A chess opening is the initial stage of a chess game—a sequence of first few moves. It usually consists of established theory; the other phases are the middlegame and the endgame. All games can be associated with a unique main opening line, within which there can be many variations. Many opening sequences have standard names such as the Sicilian Defense, Ruy Lopez, Italian Game, Scotch Game etc.

Chess rating systems

We present a very short overview of different rating approaches developed for chess. Our analyses are based on the Glicko-2 rating systems.

Elo system, invented by Arpad Elo,is the most common rating system for chess. It is used by FIDE, other organizations and some Chess websites such as Internet Chess Club and Games are scheduled by matching together players of similar ratings.

Glicko-1 system50 is a more modern approach, invented by Mark Glickman as an improvement of the Elo system, which preserves the philosophy or the Elo rating approach while making it more accurate. In the Glicko system, a player’s rating not only changes due to game outcomes, but also from their “ratings deviation”, which measures the uncertainty in a rating due to both game outcomes and also from the passage of time when not playing. At the cost of being more mathematically complex, the Glicko rating system is known to have a better prediction accuracy than Elo, and it is a popular choice for new games and sports. The Glicko system has a initial rating starting at 1500. It is used by, Free Internet Chess Server and other online chess servers.

Glicko-2 system is a refinement of the original Glicko system and is used by Lichess, Australian Chess Federation and other online websites. It achieves even better accuracy by controlling for volatility. Volatility measures the degree of expected fluctuation in a player’s rating—it is low when the player performs at a consistent level and high when a player has erratic performances (e.g., when the player has had exceptionally strong results after a period of stability) We show the Glicko-2 ratings of all players in our dataset in Supplementary Information (Sec. S1). The career lengths of players as a function of their skill is shown in Supplementary Information (Sec. S2). Initial ratings start at 1500. Here, we associated to each player its rating averaged in all their games (to account for common early fluctuations, for each player we do not consider their rating in the first 100 games). As shown, on average experts tend to play more games than beginners. We note that players of similar ratings are matched to compete. However, small rating differences among matched players might persist. In Sec. S7, we show that such small rating differences are partly associated with game outcomes.
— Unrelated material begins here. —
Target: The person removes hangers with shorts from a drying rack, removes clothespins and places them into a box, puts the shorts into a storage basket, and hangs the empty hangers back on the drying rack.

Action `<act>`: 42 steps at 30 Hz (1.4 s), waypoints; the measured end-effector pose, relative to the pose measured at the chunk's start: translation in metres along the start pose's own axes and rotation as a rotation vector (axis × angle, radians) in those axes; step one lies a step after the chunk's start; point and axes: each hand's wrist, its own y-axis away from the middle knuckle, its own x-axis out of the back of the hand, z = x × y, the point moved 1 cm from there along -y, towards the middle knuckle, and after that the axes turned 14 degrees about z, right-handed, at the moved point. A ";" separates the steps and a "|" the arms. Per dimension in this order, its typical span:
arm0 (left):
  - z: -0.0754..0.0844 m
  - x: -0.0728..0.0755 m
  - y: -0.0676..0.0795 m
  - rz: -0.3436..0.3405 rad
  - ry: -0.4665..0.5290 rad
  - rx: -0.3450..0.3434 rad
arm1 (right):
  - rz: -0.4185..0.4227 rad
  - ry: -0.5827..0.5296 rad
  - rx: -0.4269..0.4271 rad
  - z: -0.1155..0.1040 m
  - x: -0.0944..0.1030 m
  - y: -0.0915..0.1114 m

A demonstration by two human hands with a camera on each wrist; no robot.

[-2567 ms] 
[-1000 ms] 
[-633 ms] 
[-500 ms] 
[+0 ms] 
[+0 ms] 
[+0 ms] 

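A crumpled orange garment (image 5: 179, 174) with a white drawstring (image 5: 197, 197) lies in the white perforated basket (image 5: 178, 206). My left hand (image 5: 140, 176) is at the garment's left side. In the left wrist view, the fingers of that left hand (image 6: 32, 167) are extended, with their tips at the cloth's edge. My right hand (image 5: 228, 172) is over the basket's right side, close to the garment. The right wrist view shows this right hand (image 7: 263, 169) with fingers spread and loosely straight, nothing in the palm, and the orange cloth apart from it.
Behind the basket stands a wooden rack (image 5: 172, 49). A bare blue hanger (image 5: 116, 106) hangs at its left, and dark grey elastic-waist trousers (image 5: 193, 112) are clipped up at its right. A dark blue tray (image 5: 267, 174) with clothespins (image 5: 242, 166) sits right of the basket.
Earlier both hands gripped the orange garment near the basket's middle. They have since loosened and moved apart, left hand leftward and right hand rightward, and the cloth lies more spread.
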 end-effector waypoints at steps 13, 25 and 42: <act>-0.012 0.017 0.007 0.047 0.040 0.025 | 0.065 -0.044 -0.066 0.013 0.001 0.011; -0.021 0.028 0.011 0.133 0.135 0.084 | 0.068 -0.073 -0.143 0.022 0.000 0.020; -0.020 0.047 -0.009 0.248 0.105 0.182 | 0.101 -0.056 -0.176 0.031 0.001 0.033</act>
Separating players by skill level

We separated the player into the 4 skill levels as follows. We first arranged the players in ascending order of their Glicko-2 rating (average calculated over all their games). We then created Glicko-2 rating bins that divide players in 4 equally sized skill categories. Finally, we labelled these bins as— beginner, intermediate, advanced, expert respectively.

Opening variations

For a given chess opening there are multiple variations, as players can explore different moves after the main opening line is established. For example, the Sicilian Defence begins with the following moves 1. e4 c5. The Sicilian Defence: Najdorf Variation of Sicilian is 1.e4 c5 2.Nf3 d6 3.d4 cxd4 4.Nxd4 Nf6 5.Nc3 a6, while the Sicilian Defence: Dragon Variation is 1.e4 c5 2.Nf3 d6 3.d4 cxd4 4.Nxd4 Nf6 5.Nc3 g6.